Photographer: Andrey Rudakov / Bloomberg

米中の緊張が続く中、中国人民銀行(中央銀行)から人民元の急落に対する口先介入が相次ぎました。コメルツ銀行の周浩氏は「市場が人民銀を無視し、急速な元安が続くようであれば、人民銀はより強力なシグナルを送るため大規模な介入を実施する可能性がある」と述べています。以下は一日を始めるにあたって押さえておきたい5本のニュース。

貿易戦争の兵器

中国人民銀行(中央銀行)金融研究所の孫国峰所長は、最近の元安は中国が意図的に元を切り下げようとした結果ではないと主張。「中国は多国間協調主義とグローバリゼーション、自由貿易、規則に基づく国際的なガイドラインを支持しており、貿易問題に対処する手段として元相場を利用することはない」と言明した。これより先に人民銀行の易綱総裁は「人民元相場を合理的かつ均衡の取れた水準で基本的に安定を維持する」と発言。これら一連の発言を受け、最近急落していた元は大きく値を戻した。

米中ハイテク戦線

中国の裁判所は米半導体大手マイクロン・テクノロジーの販売を差し止める仮処分命令を出した。台湾の同業、聯華電子(UMC)が明らかにした。
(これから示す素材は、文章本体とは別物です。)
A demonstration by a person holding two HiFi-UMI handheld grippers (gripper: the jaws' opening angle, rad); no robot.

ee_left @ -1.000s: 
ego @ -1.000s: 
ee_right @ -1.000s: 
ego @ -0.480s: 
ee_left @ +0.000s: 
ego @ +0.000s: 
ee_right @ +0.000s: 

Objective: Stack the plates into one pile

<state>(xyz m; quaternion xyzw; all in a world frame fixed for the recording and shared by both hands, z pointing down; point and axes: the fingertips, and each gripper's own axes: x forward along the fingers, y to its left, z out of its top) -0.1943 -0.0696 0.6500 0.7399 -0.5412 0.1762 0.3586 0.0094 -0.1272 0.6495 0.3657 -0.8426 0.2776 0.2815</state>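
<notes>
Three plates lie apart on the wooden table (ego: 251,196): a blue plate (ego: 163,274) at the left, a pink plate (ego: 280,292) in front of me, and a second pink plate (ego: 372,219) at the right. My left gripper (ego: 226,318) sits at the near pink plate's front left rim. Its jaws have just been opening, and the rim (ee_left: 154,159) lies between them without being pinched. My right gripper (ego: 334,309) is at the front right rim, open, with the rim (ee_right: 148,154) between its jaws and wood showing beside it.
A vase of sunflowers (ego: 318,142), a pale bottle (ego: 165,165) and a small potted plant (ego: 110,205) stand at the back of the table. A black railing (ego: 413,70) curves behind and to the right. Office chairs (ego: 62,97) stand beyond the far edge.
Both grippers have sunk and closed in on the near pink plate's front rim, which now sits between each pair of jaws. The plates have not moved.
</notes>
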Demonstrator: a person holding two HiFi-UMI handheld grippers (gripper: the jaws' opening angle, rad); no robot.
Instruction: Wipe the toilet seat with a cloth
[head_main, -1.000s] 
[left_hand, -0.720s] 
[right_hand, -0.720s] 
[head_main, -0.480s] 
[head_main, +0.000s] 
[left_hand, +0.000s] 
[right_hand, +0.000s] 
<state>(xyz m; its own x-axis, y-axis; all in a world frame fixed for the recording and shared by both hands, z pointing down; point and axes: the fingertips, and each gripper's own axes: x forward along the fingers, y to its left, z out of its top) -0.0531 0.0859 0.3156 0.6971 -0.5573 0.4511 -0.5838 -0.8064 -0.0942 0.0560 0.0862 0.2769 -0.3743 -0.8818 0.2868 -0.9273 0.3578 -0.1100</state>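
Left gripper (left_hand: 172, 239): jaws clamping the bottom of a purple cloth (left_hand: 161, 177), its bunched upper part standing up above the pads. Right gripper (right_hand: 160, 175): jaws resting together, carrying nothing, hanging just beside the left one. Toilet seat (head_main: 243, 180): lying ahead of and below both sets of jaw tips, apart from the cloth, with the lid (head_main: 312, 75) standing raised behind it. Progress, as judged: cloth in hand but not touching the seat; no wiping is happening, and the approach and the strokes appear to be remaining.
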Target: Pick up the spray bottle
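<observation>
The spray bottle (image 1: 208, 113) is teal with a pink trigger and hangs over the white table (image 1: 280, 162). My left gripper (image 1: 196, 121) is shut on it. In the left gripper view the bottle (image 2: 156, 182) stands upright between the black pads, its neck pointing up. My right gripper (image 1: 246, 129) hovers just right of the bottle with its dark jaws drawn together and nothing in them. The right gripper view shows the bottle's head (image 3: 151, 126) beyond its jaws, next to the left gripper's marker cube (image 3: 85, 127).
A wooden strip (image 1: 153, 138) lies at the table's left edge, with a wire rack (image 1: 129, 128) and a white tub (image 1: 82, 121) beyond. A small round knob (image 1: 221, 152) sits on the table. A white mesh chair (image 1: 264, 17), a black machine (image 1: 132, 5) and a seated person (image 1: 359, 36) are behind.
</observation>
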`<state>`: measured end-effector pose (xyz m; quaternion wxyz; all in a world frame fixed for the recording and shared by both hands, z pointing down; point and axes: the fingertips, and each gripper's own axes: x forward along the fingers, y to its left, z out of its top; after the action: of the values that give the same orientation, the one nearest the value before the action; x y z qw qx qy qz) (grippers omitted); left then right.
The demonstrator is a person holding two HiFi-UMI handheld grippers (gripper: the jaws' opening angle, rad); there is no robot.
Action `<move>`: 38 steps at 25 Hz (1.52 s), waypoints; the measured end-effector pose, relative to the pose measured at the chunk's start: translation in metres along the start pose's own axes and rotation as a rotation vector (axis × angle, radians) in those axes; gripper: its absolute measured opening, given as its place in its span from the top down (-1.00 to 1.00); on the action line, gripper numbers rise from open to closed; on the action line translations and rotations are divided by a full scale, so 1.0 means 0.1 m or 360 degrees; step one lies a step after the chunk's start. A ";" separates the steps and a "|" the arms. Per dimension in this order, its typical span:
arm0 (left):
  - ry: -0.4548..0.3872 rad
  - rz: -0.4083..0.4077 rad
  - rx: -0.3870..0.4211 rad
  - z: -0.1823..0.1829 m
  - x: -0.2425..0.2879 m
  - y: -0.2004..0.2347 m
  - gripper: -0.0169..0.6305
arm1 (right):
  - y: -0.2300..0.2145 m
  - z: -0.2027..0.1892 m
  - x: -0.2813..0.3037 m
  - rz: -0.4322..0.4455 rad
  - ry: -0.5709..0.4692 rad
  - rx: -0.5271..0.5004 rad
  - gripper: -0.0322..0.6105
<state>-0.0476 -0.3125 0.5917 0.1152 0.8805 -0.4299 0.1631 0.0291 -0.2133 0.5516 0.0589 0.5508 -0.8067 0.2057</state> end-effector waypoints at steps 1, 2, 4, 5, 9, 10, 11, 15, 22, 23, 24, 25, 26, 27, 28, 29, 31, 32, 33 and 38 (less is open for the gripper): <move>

特許侵害裁判でUMCの主張を聞き入れ、DRAMやNANDフラッシュメモリー関連などマイクロン製品の販売を差し止めたという。これを受けて米国株式市場では半導体銘柄が軒並み下落。フィラデルフィア半導体指数は1.8%下げた。一方、トランプ政権は中国の通信機器メーカー、中興通訊( ZTE)の一部業務活動の暫定的な再開を認める。ブルームバーグ・ニュースが文書を入手した。

シニアトレーダーも対象

野村ホールディングスはロンドンで少なくとも50人の従業員を削減する。事情に詳しい複数の関係者が明らかにした。シティグループから昨年入社したばかりのオマル・ガルーディ氏のほか、CVA(信用評価調整)トレーディング責任者のスティーブン・マーシャル氏が影響を受ける。野村のロンドン在勤の広報担当者、ニック・プロバート氏はコメントを控えた。

輸入車好調

1-6月(上期)の米自動車販売では、ゼネラル・モーターズ(GM)や日産自動車、フィアット・クライスラー・オートモービルズ(FCA)で人気輸入車の販売が大きく増加した。今後の販売には、トランプ米大統領が導入を検討している自動車関税の影響が及ぶ恐れがある。日産自のスポーツタイプ多目的車(SUV)「ローグ」は10%増加。GMとFCAの人気輸入車種も、全体ないし一部が米国外で生産されている。6月は発表を終えた主要メーカー全てで販売台数がアナリスト予想の平均を上回ったか、一致した。

サプライズの夏

リーマン・ブラザーズが破綻してもうすぐ10年。銀行は強固になり、危機対応の手段も充実したが、世界経済は安全性を高めたのだろうか。財政と金融政策の余地が縮小し、債務が過去最高水準に膨張、政治的安定が崩れ、戦後のリベラルな世界秩序が破壊され、貿易戦争が迫る状況は、全ての面においてぜい弱さが増していることを意味するかもしれない。